**What is required**
In the entries that follow, the lines from the line containing "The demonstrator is" up to and including the line containing "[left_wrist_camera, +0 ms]" must be copied exactly, with pictures omitted.
────────────────────
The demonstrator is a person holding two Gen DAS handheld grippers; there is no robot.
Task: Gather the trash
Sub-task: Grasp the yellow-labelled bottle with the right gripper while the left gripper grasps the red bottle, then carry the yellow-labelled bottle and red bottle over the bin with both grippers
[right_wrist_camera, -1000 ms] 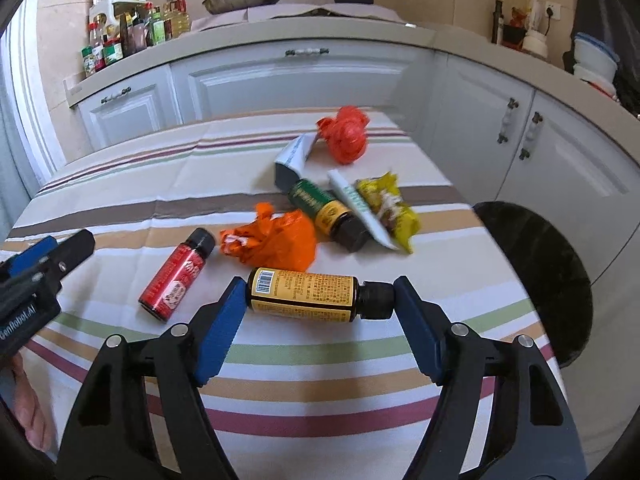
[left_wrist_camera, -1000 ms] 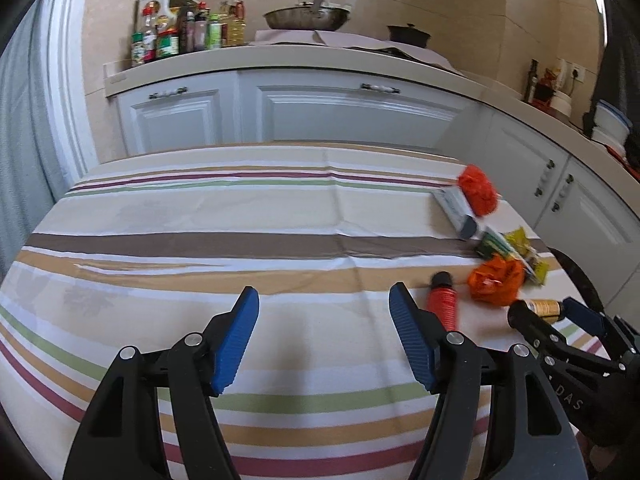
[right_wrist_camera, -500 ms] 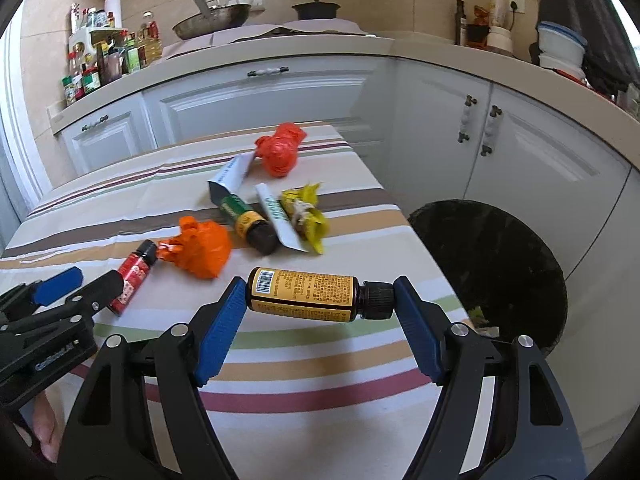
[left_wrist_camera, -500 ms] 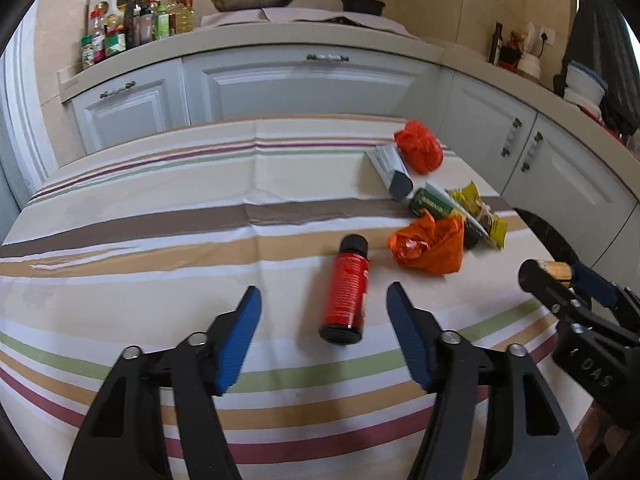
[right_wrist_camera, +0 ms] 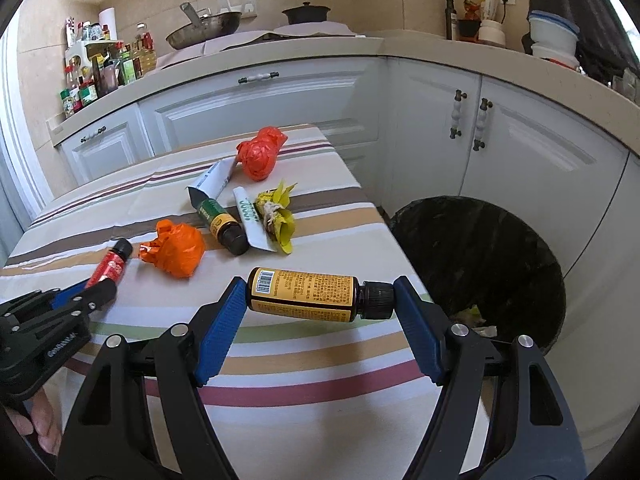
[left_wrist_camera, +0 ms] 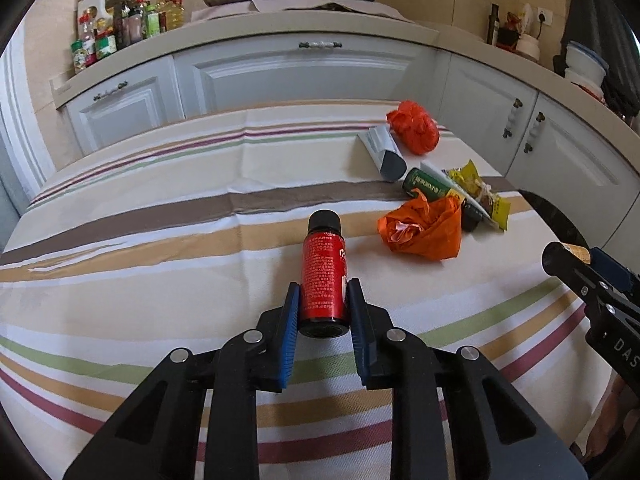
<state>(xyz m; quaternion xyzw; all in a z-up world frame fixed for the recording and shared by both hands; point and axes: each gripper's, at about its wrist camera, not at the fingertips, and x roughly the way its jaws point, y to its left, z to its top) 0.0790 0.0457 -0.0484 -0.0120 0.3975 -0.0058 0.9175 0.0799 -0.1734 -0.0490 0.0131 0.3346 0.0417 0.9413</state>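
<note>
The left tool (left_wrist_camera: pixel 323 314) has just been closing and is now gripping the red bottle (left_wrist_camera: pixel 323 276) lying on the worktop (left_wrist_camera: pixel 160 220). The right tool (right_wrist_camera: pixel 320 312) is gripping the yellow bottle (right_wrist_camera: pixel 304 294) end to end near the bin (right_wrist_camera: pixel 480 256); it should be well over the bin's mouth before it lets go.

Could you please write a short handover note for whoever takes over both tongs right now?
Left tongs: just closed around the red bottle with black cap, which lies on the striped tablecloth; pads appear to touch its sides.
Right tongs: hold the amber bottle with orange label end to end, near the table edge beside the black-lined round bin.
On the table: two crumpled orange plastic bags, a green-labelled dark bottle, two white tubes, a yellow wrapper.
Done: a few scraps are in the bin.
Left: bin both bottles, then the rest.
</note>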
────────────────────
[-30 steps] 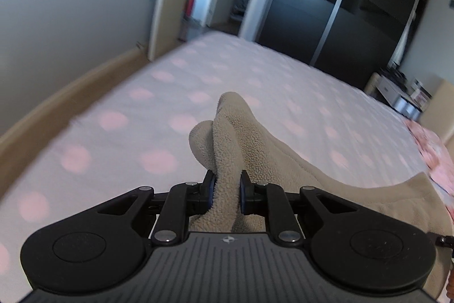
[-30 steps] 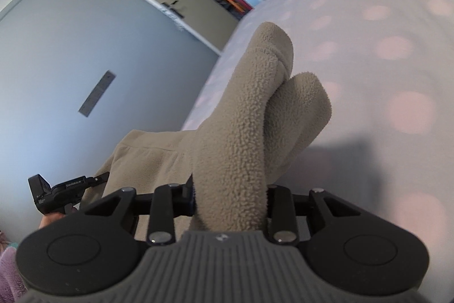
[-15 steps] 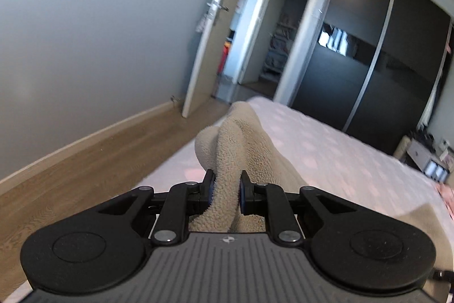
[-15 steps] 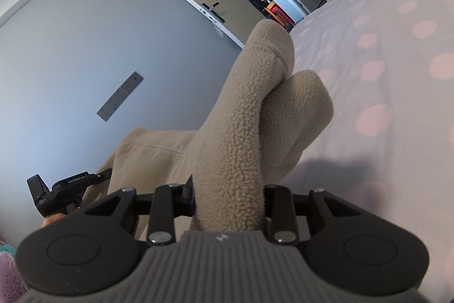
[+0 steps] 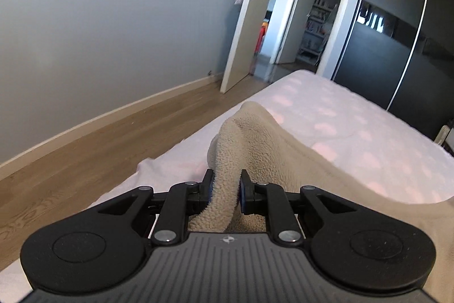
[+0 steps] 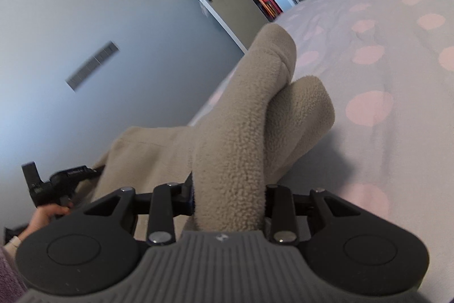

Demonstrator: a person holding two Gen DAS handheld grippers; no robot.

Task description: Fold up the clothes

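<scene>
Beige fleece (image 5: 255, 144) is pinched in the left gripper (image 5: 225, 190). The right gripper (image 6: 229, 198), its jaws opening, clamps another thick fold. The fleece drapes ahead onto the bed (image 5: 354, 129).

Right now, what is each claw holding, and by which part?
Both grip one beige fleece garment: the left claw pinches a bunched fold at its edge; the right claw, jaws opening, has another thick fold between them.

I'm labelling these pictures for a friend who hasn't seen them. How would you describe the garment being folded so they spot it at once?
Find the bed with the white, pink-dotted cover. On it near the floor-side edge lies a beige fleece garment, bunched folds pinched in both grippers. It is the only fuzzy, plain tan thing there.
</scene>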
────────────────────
**Answer to this task**
The demonstrator is a person holding two Gen DAS handheld grippers; there is no robot.
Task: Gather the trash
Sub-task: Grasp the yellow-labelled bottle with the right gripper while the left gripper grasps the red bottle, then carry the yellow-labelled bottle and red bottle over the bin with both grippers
[right_wrist_camera, -1000 ms] 
[left_wrist_camera, -1000 ms] 
[right_wrist_camera, -500 ms] 
[left_wrist_camera, -500 ms] 
[right_wrist_camera, +0 ms] 
[left_wrist_camera, +0 ms] 

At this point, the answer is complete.